Whereas if Alan would say, 'You know, I'm going to do my best but I'll make mistakes sometimes, I'll get it wrong, I'm sorry but
I'll try to fix it,'... to me, that's more believable. I'd be more trusting of that sort of person."
They Don't Value The Truth
(NO liberal does... THAT'S their M.O.)
For Alan, the fact is he "doesn't necessarily value truth and honesty," says Sharp.
"While I personally value truth and honesty, what I've come to learn, which I find hard to understand but it's just a reality, is
that Alan doesn't value those things as highly as me," says Sharp.
Taking political discussion as an example, the expert says Alan, who eats up "fake news" propaganda, doesn't value facts.

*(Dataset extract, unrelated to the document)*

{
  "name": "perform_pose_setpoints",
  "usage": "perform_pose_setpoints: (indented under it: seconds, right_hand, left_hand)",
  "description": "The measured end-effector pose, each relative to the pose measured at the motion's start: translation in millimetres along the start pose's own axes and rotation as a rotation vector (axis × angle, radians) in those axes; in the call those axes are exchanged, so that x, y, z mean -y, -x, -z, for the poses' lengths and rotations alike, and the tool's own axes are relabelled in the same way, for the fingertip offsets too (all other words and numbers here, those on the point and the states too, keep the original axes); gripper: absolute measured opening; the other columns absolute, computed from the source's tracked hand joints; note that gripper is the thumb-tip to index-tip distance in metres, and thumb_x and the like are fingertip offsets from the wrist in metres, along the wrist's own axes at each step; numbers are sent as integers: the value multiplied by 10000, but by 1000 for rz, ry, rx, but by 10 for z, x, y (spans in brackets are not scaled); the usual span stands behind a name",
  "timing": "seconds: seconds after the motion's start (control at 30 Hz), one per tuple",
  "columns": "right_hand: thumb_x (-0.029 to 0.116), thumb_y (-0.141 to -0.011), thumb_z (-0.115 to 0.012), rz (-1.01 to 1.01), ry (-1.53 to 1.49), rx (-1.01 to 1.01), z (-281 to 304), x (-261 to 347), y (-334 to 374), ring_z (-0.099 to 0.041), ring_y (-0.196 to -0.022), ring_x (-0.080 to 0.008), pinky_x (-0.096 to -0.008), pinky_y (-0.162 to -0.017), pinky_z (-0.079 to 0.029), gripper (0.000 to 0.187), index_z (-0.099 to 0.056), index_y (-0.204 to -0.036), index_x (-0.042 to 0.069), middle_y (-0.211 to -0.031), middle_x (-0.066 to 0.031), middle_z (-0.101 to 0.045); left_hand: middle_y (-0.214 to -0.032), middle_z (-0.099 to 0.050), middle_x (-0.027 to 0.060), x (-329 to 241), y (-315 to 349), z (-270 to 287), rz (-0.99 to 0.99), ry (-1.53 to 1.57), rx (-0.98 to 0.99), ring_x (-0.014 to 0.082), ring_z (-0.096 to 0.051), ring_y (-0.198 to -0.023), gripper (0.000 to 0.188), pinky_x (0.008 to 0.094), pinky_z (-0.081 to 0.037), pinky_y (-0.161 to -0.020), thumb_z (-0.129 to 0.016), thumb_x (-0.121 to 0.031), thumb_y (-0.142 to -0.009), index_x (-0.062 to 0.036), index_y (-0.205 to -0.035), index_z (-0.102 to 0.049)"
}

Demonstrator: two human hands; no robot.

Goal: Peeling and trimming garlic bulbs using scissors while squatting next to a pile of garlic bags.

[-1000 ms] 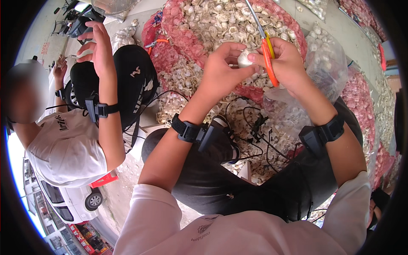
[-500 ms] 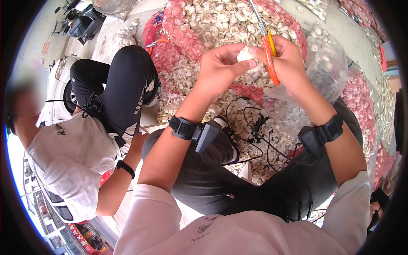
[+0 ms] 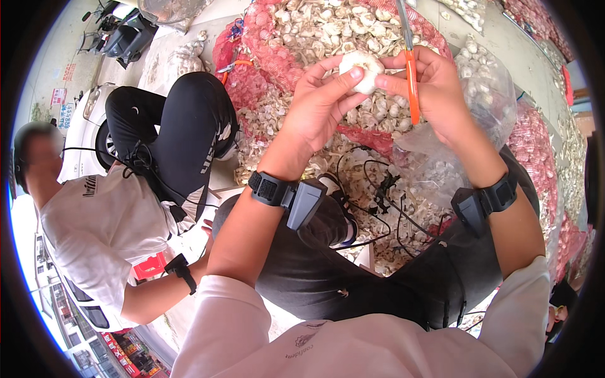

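My left hand (image 3: 319, 104) is closed round a white garlic bulb (image 3: 359, 62), its thumb pressed on the bulb's face. From the right, the thumb and fingertips of my right hand (image 3: 435, 88) reach the bulb's edge. That hand also keeps hold of orange-handled shears (image 3: 413, 88), tucked among the fingers with the long metal blades pointing away from me. Below both hands lies a red mesh sack (image 3: 277, 47), opened out and heaped with garlic bulbs (image 3: 328, 31). Dry garlic skins (image 3: 271, 154) cover the area nearer my legs.
A clear plastic bag of bulbs (image 3: 476, 82) stands to the right, beside full red mesh sacks (image 3: 535, 138). Another orange-handled tool (image 3: 238, 63) rests on the mesh at left. Black cables (image 3: 384, 189) trail between my legs. A co-worker (image 3: 107, 220) sits close on my left.
The garlic bulb has turned in my fingers and moved slightly up and left. The shears in my right hand have swung more upright. The co-worker's near arm has moved down.
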State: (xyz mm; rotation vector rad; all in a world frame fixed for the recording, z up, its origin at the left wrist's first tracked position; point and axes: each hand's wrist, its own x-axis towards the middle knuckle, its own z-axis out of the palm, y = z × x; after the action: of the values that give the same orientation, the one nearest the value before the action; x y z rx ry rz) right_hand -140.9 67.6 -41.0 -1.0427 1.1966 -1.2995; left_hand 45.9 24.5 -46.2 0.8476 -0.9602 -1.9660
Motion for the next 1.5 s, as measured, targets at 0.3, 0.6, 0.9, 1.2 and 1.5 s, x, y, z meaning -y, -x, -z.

When it
comes to the truth, the expert warns that Alan "will literally say, 'I don't really care.'"
"Alan doesn't care about it because he values other aspects of what they're perceiving much more," he says.
Citing the upsurge of alt-left political movements around the world, Sharp says how Alan approaches a situation will often reveal
whether facts or feelings will influence them more.
"[Logical people] will look for facts and information and data and make their decisions accordingly," he explains. "Other people
make their decisions based on much more emotion. Now the problem comes when you try to talk logic to an emotional person because
it just won't wear... you're talking different languages.